WHAT THE EXERCISE ASKS =
From the entries below, please output exactly the lines starting at the one containing "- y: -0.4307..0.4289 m" and ending at the one containing "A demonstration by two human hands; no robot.", both included.

SUPPLIED DATA =
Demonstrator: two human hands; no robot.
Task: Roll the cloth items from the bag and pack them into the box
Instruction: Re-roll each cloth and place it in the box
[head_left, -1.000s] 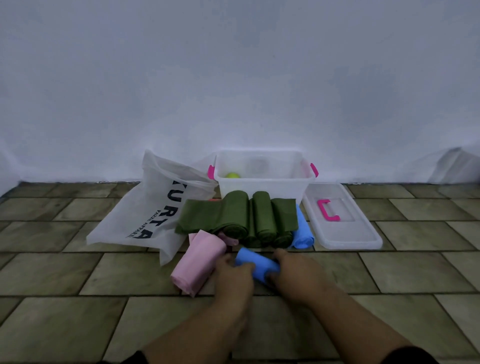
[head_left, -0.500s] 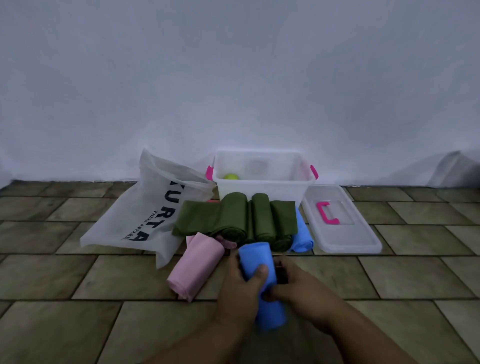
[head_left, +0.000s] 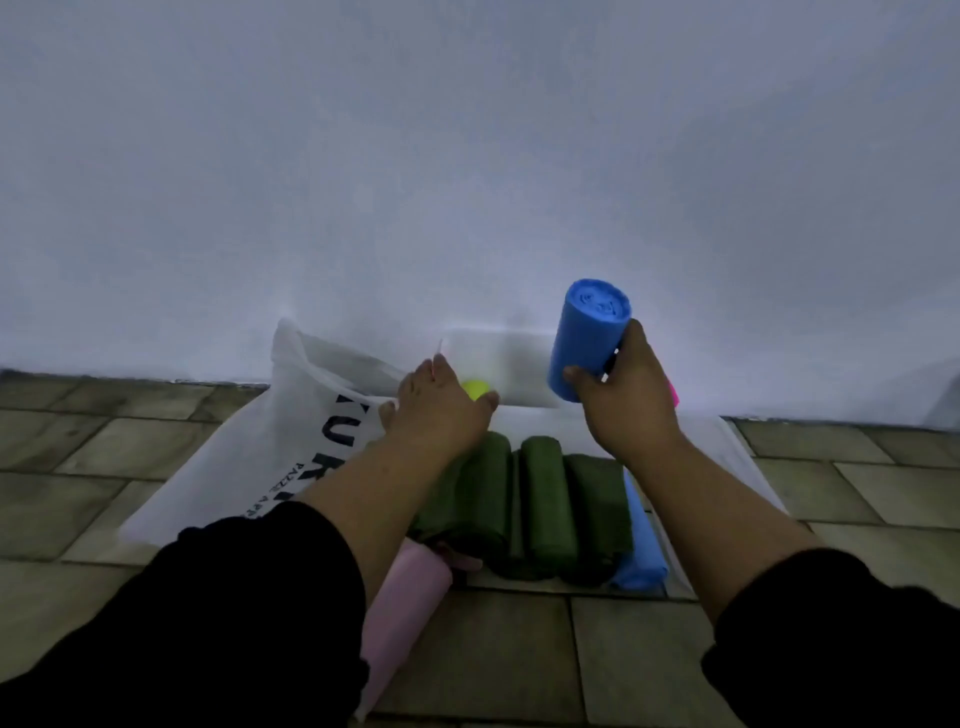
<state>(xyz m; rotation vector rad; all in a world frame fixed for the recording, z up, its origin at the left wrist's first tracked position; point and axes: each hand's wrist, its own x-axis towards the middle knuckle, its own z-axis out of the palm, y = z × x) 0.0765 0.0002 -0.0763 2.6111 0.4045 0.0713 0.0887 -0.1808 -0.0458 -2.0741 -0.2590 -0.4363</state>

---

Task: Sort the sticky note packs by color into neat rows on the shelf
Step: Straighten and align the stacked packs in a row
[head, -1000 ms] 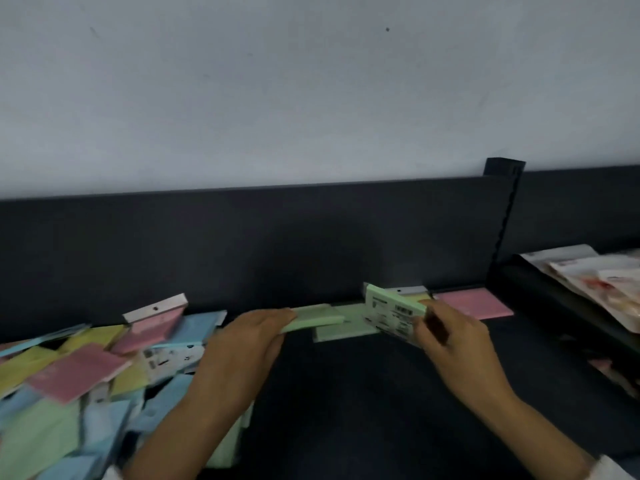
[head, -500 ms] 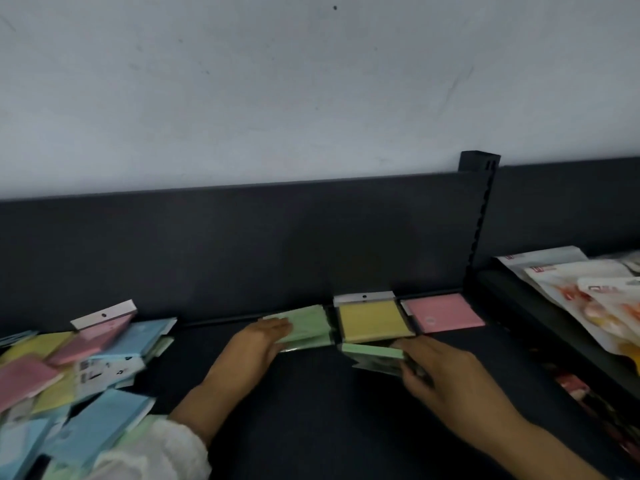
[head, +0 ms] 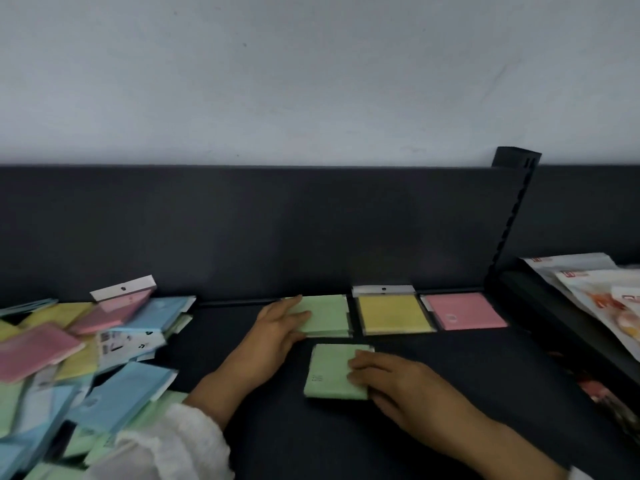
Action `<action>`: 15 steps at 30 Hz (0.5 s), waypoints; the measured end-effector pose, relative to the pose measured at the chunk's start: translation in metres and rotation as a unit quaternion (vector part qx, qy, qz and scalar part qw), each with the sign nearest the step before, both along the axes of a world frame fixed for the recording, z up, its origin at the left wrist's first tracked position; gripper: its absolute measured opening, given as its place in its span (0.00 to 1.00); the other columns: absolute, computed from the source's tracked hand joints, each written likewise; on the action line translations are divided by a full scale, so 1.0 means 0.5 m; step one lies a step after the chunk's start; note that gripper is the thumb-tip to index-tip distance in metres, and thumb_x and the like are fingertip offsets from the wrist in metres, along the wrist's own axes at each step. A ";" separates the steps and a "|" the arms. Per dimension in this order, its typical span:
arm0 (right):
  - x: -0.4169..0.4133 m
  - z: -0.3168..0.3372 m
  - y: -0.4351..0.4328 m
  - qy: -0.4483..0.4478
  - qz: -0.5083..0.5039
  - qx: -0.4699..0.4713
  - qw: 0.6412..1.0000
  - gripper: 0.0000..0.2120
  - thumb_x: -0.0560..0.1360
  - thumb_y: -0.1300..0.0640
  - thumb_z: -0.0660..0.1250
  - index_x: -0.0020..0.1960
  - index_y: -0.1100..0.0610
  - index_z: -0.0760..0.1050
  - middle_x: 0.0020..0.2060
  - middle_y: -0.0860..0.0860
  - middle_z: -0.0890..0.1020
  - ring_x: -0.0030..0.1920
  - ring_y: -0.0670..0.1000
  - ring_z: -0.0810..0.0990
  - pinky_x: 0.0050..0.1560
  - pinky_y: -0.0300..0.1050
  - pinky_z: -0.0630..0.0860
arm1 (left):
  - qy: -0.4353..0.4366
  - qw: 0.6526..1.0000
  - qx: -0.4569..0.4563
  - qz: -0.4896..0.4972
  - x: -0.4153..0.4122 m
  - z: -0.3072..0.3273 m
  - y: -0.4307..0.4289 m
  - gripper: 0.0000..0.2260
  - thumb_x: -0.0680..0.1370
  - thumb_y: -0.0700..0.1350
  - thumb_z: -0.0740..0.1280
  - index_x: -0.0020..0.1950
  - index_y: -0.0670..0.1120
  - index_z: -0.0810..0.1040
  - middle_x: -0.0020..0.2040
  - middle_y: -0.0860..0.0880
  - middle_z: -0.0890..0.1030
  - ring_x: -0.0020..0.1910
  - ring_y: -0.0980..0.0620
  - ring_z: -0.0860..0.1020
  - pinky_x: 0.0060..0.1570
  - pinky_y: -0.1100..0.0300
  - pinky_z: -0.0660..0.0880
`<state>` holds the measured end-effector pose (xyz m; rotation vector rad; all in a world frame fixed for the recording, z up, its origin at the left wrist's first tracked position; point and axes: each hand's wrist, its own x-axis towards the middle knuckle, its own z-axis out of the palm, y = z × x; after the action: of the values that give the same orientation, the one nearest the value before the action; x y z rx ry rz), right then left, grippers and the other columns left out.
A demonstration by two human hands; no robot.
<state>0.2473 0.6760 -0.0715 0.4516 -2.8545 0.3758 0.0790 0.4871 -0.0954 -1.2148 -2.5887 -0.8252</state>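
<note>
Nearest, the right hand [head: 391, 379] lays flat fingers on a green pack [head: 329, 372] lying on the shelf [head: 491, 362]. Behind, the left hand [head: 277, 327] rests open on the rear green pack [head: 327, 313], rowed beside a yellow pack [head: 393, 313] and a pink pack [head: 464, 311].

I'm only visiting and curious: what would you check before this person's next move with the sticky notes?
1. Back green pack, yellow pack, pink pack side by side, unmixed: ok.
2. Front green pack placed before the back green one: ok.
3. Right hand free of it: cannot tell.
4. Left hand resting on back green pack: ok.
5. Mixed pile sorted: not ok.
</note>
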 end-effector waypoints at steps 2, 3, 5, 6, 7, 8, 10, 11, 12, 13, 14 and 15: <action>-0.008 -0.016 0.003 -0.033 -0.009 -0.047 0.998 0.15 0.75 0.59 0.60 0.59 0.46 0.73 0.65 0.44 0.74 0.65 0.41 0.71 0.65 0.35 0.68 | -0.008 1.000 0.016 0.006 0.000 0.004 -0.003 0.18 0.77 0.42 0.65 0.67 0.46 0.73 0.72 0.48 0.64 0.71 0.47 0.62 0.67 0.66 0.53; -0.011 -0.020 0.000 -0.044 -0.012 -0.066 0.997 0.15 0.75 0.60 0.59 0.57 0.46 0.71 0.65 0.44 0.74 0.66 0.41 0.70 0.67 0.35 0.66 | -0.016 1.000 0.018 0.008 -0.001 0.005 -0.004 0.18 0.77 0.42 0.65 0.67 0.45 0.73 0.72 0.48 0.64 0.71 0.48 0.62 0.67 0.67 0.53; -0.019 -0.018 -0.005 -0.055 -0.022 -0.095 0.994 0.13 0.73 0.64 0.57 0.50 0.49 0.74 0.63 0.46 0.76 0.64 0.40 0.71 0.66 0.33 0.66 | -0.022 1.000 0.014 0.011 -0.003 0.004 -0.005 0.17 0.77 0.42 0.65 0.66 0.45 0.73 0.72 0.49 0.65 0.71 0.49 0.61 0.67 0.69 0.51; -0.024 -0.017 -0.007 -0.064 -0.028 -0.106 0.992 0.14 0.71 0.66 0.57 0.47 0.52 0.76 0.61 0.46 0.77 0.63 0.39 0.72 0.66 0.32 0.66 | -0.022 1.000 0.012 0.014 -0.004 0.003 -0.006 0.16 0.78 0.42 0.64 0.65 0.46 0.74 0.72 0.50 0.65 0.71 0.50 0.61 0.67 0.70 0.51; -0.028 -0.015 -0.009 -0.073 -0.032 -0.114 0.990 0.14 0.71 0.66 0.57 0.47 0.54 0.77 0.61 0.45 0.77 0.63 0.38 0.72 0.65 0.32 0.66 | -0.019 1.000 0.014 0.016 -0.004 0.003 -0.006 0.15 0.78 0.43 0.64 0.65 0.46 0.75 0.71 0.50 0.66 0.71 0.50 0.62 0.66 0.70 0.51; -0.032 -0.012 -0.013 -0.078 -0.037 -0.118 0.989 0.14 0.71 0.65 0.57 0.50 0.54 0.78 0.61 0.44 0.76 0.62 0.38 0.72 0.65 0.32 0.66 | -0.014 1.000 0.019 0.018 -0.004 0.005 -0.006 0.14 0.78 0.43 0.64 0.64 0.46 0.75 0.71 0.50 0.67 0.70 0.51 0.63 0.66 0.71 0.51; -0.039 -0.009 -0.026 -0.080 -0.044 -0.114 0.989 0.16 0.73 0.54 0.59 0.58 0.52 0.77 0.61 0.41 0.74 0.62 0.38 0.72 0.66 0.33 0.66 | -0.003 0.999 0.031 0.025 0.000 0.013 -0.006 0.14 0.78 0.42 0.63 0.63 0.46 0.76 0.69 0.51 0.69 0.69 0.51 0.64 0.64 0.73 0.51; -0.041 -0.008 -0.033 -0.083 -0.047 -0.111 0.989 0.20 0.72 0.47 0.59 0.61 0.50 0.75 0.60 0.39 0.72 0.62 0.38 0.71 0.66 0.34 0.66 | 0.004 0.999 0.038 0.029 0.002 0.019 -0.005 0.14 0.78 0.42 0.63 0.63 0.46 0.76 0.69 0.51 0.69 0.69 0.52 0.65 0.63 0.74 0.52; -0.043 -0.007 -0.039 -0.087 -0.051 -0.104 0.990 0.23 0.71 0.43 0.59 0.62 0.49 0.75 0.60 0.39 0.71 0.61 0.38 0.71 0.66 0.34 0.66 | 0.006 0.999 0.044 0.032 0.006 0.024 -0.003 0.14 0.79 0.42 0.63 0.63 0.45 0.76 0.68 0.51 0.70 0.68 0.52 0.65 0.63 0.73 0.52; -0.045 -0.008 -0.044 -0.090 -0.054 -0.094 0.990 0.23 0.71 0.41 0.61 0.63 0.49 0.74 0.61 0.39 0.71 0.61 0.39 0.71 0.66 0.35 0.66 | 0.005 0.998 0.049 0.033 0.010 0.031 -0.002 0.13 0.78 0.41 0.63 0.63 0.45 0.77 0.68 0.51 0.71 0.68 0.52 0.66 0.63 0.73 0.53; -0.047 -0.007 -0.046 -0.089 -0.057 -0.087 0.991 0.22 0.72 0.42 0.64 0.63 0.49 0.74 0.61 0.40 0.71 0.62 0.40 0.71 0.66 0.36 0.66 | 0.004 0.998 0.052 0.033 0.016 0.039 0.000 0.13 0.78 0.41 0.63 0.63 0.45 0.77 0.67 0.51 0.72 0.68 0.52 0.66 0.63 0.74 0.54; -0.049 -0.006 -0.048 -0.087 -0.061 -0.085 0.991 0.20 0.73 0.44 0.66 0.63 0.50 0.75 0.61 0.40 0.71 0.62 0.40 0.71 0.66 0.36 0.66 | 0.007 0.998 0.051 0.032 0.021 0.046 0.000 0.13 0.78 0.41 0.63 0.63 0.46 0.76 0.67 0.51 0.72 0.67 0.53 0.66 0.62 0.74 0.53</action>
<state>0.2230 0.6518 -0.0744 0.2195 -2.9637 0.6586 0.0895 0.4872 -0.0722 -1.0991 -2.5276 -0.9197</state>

OUTPUT BELOW =
  - y: -0.4307..0.4289 m
  - gripper: 0.0000..0.2260
  - thumb_x: -0.0680..0.1370
  - thumb_y: -0.0700..0.1350
  - thumb_z: -0.0740..0.1280
  - index_x: -0.0020..0.1950
  - index_y: -0.0670..0.1120
  - index_z: -0.0810..0.1040
  - middle_x: -0.0020..0.2040
  - middle_y: -0.0860..0.0880
  - middle_z: -0.0890..0.1030
  - ring_x: -0.0020..0.1910
  - ring_y: -0.0980..0.0620
  - ring_z: -0.0860..0.1020
  - pinky_x: 0.0060..0.1570
  - pinky_y: -0.1100..0.0300
  - pinky_z: -0.0660..0.0880
`<state>` holds the measured end-effector pose (xyz m; rotation vector rad; all in a world frame fixed for the recording, z up, its origin at the left wrist's first tracked position; point and axes: each hand's wrist, its own x-axis towards the middle knuckle, its own z-axis out of the palm, y = z × x; after the action: of the values that give the same orientation, the one nearest the value before the action; x y z rx ry rz), right then left, grippers and the other columns left out.
A demonstration by two human hands; no robot.

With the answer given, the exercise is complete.